Als er mir seinen Namen verriet, musste ich umso mehr Lächeln.

„Und wo geht's hin?", fragte ich ihn und versuchte nicht neugierig zu klingen. Ich fing an meiner Unterlippe zu Kauen, weil ich nervös wurde. So war ich doch nie!

„Zurück nach Bristol und du?", sagte er locker und dadurch wollte ich mehr über ihn wissen, als nur zu wissen wie er hieß und wohin er fuhr.

„Auch", antwortete ich knapp.

Danach sagte wieder keiner von uns etwas. Es kam nicht wirklich so rüber, dass er mit mir reden wollte.

„Wo warst du denn zuvor?", fragte ich dann einfach.

Ohne von seinem iPod hochzusehen, antwortete er mir. „In Kingswood."

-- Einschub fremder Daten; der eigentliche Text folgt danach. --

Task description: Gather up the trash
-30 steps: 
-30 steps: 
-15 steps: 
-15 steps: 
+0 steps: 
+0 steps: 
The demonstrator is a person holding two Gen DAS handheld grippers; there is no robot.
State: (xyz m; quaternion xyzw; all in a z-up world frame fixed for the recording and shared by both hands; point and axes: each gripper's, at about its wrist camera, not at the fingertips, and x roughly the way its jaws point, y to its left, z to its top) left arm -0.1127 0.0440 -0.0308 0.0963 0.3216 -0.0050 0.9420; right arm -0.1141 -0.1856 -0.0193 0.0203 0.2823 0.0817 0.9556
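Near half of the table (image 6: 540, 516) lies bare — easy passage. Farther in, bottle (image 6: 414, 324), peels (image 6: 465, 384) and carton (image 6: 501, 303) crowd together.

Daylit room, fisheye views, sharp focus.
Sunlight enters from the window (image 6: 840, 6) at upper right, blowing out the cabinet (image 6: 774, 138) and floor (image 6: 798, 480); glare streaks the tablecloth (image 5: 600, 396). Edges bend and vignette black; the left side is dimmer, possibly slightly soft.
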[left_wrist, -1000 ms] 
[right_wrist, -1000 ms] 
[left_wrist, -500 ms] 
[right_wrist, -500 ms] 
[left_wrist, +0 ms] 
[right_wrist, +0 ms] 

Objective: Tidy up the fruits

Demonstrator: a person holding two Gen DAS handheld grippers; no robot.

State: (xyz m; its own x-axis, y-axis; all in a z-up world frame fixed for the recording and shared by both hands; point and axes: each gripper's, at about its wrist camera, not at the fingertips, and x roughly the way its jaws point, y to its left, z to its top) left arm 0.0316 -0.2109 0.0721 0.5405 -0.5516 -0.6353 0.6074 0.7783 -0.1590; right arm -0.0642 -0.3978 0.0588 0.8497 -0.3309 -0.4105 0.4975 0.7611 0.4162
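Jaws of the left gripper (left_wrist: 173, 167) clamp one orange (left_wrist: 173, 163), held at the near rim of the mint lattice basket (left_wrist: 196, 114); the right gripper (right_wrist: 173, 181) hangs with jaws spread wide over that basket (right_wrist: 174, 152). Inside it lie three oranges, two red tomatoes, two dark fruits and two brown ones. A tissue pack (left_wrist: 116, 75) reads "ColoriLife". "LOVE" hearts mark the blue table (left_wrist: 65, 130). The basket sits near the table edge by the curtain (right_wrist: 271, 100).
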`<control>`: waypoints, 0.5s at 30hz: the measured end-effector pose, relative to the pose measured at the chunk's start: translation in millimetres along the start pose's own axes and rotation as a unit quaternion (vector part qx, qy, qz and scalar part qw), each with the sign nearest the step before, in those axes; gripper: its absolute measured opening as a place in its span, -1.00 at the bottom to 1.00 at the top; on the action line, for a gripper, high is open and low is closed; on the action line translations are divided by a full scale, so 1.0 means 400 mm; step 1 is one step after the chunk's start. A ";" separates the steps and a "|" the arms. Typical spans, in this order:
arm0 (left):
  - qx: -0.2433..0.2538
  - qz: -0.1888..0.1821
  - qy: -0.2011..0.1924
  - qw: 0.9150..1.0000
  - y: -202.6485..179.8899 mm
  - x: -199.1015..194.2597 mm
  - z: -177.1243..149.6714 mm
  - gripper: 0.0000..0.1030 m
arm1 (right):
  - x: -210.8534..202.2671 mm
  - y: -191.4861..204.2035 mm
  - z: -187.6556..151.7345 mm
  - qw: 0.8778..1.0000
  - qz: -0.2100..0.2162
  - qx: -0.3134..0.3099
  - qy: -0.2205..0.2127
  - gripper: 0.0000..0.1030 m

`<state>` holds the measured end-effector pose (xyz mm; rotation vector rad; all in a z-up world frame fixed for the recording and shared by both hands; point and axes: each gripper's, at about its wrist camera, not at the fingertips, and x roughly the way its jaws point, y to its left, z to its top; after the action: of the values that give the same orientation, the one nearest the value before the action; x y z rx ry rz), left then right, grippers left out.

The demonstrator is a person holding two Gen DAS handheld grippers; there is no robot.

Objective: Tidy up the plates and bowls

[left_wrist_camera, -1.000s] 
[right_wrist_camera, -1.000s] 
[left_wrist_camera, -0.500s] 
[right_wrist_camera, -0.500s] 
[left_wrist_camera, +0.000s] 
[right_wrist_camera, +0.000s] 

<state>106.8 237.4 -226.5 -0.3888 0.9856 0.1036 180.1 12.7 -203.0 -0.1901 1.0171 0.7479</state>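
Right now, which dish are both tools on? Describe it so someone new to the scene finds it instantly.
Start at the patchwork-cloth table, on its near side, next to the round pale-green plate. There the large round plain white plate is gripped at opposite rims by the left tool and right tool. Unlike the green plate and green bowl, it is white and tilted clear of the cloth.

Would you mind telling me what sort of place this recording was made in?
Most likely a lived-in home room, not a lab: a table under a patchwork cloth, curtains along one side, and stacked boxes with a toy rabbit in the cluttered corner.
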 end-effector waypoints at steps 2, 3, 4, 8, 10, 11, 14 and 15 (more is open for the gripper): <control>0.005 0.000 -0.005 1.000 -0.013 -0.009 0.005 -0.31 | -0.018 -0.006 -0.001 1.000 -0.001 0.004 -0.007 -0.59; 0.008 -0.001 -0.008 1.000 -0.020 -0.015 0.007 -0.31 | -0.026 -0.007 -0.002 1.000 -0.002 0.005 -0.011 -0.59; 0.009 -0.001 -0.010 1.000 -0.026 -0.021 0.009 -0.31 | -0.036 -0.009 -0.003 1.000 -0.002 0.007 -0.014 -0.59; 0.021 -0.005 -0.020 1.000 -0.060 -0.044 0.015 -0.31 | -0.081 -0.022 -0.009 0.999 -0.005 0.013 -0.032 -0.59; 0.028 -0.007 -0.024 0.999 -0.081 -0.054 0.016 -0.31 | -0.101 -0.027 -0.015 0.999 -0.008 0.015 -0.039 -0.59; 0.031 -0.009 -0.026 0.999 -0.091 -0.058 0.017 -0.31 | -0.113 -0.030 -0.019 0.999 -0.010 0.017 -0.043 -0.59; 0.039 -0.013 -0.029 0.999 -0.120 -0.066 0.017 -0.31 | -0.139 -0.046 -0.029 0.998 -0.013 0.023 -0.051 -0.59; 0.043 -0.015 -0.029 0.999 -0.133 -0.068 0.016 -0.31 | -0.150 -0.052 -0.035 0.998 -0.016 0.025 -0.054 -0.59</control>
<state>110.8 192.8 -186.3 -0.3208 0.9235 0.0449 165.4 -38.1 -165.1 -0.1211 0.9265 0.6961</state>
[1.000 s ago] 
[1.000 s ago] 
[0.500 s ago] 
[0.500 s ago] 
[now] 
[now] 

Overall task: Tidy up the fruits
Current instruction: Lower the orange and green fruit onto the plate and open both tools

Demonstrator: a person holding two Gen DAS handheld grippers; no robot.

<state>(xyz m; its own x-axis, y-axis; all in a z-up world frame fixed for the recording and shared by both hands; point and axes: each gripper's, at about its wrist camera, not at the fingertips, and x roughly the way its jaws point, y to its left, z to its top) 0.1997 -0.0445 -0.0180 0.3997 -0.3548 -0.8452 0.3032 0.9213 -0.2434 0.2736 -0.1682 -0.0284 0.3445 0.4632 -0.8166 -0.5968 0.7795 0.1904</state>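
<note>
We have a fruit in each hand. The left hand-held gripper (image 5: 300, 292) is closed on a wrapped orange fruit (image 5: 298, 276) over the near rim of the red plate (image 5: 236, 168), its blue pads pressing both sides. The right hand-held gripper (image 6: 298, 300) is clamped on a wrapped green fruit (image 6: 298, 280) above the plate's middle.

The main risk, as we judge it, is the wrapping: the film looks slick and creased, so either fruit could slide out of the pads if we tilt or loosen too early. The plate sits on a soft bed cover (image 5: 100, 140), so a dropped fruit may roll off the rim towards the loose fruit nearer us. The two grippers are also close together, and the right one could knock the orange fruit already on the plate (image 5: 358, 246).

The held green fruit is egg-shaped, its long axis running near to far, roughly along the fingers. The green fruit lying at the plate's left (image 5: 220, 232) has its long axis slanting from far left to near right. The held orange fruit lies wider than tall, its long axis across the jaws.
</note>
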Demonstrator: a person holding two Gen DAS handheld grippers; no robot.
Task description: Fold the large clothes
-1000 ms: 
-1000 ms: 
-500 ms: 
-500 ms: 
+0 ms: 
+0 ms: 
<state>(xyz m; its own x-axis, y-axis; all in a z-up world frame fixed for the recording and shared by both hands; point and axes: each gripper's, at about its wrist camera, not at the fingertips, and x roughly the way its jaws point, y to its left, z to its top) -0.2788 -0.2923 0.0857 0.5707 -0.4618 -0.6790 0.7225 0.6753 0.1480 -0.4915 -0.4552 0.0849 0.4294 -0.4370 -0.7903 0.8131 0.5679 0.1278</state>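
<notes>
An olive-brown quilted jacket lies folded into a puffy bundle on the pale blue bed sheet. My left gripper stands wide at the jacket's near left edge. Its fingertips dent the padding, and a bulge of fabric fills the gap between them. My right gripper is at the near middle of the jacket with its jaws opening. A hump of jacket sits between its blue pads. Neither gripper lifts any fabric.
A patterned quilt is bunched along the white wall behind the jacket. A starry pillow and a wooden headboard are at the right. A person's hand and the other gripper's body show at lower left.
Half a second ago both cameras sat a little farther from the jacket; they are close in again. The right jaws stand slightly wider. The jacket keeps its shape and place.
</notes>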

Er sprach nicht weiter. Ich auch nicht. Es kam mir wirklich so vor, als würde er nicht mit mir reden wollen. Deshalb gab ich auf, was mich schon mulmig fühlen ließ. Ich ging ihm doch nur auf die Nerven, wenn ich noch weiterhin mit ihm gesprochen hätte, aber er musste ja nicht mit mir reden, außer er wollte nett sein. Ich lies mir kein Seufzer entgehen und steckte meine Nase wieder in das Buch. Zu Lesen funktionierte es nicht mehr. Ich konnte mich darauf nicht konzentrieren, sondern dachte nur an Marc, was er von mir dachte.

Schließlich sah ich einfach nach draußen und wollte so schnell wie möglich in Bristol angekommen sein.